=== Section Start ===
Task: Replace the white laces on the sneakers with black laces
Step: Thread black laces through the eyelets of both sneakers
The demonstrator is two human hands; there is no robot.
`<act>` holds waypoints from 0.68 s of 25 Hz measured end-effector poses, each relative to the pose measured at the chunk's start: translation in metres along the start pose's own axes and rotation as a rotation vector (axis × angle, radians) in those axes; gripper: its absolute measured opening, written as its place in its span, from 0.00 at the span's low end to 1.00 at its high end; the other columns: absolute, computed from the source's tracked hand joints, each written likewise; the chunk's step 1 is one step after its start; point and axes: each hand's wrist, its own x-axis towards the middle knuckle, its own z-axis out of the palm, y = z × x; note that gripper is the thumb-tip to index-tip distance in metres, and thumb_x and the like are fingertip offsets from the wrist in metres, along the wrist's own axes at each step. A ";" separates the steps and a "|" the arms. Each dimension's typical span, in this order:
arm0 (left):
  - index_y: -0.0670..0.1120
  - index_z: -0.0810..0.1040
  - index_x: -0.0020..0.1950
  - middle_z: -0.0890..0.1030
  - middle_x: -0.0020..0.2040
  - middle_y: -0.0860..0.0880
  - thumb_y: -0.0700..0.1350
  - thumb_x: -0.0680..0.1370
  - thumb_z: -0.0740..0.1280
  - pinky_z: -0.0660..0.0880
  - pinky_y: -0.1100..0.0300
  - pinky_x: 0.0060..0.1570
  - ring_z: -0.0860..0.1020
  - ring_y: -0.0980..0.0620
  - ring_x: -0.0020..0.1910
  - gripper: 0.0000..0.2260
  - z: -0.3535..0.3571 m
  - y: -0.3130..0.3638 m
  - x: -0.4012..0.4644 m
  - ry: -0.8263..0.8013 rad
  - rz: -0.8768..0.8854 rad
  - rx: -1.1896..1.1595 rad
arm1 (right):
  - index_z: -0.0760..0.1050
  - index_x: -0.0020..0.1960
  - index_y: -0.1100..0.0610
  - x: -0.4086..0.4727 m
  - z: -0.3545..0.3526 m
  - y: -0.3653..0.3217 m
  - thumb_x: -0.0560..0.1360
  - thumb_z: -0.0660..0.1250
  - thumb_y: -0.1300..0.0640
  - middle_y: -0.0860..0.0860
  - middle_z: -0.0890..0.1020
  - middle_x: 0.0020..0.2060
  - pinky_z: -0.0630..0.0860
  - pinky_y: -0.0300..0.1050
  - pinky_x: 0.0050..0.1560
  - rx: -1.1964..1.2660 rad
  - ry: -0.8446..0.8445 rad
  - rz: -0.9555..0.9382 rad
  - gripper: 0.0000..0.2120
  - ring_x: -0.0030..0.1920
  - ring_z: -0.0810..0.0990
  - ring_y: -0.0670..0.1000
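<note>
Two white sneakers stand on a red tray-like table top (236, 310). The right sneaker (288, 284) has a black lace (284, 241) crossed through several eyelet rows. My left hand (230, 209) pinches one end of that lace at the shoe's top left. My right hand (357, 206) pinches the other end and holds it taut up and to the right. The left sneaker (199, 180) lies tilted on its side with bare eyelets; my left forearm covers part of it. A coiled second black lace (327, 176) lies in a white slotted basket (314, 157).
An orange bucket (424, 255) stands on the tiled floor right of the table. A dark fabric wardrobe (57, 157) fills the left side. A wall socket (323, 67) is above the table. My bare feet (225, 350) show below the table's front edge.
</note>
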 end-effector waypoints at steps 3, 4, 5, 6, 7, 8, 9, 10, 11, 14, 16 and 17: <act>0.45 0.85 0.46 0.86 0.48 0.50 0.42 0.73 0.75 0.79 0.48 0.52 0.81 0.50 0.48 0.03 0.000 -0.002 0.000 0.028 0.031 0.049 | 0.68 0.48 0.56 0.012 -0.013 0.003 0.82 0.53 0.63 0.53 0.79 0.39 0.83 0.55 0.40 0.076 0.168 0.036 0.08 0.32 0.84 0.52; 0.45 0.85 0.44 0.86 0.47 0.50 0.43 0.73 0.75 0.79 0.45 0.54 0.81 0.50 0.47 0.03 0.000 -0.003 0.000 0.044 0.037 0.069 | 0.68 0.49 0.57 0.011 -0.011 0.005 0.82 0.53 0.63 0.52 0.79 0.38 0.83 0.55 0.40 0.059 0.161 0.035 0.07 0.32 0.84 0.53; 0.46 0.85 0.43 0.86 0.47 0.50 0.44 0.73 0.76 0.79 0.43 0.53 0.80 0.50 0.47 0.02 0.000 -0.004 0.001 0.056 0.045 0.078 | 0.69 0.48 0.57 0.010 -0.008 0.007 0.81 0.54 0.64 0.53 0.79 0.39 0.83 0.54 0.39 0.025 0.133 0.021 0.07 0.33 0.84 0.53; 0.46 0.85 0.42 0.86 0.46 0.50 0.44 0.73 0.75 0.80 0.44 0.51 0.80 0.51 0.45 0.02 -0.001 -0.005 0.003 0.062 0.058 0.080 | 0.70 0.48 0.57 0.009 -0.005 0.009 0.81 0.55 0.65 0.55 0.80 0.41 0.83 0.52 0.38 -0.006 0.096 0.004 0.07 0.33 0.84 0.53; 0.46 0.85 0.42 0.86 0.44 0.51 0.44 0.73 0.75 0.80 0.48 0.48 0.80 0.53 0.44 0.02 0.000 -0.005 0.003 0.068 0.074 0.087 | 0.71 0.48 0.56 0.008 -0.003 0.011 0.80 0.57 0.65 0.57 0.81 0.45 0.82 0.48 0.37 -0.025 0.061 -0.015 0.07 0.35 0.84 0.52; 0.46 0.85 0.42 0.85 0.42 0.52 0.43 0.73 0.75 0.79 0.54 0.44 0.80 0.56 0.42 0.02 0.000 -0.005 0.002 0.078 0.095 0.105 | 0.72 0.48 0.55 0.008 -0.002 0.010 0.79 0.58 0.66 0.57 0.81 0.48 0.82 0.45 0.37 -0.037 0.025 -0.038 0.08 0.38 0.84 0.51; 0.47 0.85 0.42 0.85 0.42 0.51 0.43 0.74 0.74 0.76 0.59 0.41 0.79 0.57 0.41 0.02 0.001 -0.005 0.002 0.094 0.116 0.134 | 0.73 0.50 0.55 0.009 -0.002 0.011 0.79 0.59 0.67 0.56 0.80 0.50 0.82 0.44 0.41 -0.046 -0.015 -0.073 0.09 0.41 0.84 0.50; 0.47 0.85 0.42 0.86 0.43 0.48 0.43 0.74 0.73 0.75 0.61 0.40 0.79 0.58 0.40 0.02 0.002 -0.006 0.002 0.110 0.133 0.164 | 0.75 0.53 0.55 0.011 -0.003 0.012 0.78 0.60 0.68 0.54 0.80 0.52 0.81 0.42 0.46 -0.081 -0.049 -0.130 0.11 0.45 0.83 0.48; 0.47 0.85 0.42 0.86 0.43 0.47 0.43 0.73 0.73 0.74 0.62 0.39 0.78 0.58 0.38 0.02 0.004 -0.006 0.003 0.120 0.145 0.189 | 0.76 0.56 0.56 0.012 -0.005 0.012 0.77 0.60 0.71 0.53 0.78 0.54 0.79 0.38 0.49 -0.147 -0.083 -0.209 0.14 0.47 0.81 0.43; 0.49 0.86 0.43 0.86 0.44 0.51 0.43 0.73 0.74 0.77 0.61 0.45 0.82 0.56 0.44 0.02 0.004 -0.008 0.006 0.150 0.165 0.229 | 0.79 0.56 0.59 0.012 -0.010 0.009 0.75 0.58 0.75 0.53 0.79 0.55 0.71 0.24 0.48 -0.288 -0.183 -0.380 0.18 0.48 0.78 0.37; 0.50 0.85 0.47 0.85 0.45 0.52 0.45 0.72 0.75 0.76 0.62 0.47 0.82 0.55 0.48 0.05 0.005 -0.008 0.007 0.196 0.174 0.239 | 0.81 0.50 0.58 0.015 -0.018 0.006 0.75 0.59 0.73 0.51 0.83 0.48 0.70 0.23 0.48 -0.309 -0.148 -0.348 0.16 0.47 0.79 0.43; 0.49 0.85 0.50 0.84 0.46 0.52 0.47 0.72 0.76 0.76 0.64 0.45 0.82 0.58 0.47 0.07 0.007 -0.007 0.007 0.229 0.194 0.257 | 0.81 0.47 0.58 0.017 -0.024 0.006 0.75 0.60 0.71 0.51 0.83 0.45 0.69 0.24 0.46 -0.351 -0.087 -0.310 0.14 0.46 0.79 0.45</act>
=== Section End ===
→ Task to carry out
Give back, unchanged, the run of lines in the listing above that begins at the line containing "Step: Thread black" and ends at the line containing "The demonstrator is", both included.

→ Answer to the problem
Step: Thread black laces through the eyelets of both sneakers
The demonstrator is two human hands; there is no robot.

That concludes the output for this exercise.